━━━ EXTRACTED DATA

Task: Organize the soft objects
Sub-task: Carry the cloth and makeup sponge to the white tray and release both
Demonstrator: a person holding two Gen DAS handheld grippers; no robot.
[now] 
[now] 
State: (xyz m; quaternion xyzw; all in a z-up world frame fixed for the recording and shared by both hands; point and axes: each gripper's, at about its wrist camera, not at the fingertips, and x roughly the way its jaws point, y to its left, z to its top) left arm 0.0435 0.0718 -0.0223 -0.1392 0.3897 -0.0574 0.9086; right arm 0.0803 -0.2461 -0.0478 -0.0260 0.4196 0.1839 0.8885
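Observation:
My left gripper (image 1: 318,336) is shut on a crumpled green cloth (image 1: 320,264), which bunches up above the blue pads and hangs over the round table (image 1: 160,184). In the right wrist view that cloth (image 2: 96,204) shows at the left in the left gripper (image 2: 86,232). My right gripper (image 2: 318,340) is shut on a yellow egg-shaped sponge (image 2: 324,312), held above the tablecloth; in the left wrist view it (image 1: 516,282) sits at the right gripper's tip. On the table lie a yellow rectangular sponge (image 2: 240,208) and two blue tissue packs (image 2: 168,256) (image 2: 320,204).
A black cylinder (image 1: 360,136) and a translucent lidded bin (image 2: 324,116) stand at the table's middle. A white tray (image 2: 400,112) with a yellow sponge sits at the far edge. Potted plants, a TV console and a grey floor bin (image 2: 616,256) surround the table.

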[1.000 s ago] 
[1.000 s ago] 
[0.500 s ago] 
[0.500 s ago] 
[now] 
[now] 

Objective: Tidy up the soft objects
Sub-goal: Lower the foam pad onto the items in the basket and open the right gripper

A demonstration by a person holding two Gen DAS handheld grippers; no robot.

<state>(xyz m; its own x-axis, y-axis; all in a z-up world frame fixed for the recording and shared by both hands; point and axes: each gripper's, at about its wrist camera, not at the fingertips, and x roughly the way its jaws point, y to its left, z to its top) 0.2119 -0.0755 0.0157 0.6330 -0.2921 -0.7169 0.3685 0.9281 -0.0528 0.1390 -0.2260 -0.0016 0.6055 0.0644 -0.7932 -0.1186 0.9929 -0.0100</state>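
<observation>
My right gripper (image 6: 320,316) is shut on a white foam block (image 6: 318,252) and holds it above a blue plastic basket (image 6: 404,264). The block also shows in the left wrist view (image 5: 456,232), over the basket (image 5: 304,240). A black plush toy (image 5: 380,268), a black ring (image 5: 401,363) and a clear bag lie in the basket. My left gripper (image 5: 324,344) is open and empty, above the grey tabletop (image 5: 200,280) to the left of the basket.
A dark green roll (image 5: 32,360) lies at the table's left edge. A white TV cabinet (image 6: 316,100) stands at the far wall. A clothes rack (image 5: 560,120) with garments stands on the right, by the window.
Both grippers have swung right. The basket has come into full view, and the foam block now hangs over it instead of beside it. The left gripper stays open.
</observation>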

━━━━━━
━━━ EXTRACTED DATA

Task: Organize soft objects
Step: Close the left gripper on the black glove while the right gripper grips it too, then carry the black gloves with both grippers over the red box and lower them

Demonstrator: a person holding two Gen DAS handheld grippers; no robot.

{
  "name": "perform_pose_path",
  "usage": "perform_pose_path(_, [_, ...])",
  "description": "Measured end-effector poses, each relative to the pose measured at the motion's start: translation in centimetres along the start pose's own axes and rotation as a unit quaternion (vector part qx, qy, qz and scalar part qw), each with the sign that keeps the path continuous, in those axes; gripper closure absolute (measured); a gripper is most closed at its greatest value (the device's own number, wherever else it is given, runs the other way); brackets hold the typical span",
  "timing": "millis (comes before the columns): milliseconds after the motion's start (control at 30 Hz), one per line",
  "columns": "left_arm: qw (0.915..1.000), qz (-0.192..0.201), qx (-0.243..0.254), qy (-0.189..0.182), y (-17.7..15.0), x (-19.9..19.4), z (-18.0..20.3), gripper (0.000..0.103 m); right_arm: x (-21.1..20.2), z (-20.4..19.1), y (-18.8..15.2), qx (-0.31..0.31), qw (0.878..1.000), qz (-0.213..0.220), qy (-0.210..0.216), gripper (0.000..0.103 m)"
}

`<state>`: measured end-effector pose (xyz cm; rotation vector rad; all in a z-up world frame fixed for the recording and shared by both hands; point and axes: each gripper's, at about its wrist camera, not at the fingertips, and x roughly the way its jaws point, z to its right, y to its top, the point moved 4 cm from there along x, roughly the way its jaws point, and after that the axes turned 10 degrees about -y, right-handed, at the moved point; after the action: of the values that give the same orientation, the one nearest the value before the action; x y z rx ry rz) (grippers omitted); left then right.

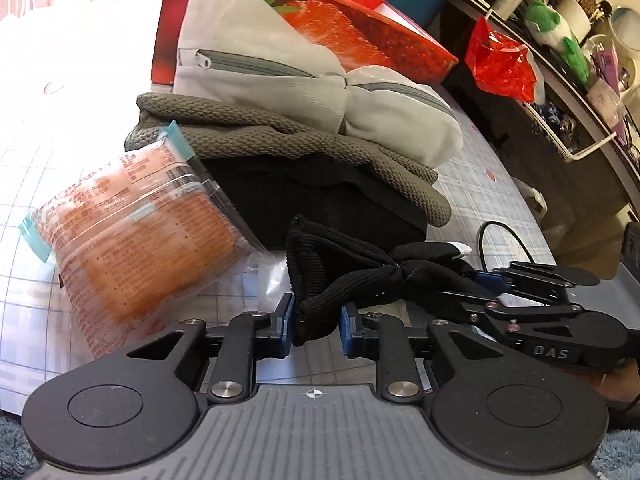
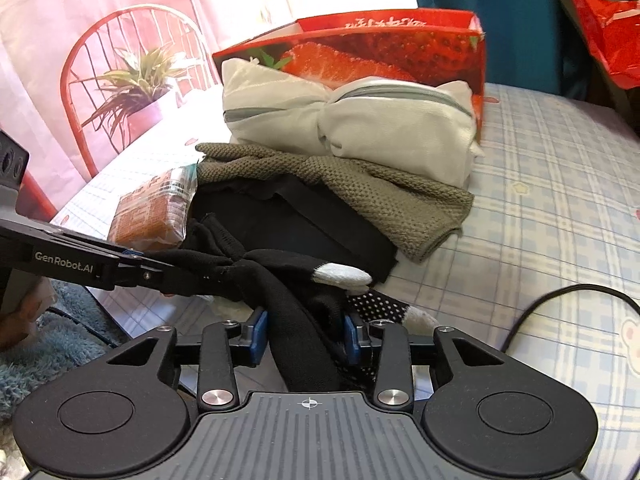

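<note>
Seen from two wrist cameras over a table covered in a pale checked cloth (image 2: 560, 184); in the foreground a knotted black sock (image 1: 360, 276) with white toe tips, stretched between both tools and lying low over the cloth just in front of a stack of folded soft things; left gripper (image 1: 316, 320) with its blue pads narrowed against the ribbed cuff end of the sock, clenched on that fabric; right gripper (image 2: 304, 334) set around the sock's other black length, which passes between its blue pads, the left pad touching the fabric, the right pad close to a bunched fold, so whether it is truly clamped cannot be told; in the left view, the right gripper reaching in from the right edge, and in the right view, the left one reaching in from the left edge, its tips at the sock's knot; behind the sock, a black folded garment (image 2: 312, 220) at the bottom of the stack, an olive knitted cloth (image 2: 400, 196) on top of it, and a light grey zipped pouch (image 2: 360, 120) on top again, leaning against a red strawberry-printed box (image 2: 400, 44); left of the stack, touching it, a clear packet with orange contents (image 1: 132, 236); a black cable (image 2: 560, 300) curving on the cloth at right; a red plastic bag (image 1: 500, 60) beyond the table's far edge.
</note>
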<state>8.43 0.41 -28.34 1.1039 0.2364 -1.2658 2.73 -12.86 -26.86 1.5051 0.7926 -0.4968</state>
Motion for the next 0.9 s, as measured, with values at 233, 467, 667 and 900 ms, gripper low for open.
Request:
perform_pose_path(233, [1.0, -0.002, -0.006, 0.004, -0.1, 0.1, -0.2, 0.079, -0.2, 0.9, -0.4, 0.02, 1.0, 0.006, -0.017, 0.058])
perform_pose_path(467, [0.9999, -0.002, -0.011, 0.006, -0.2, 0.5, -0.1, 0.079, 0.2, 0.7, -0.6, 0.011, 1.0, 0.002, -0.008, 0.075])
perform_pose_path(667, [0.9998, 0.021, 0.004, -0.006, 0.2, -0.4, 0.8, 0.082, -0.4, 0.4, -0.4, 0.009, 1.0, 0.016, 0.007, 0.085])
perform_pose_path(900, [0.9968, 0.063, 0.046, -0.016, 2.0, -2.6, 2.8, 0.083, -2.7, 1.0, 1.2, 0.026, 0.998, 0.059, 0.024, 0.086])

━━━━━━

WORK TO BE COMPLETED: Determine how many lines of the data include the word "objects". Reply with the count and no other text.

ANSWER FOR THE TASK: 3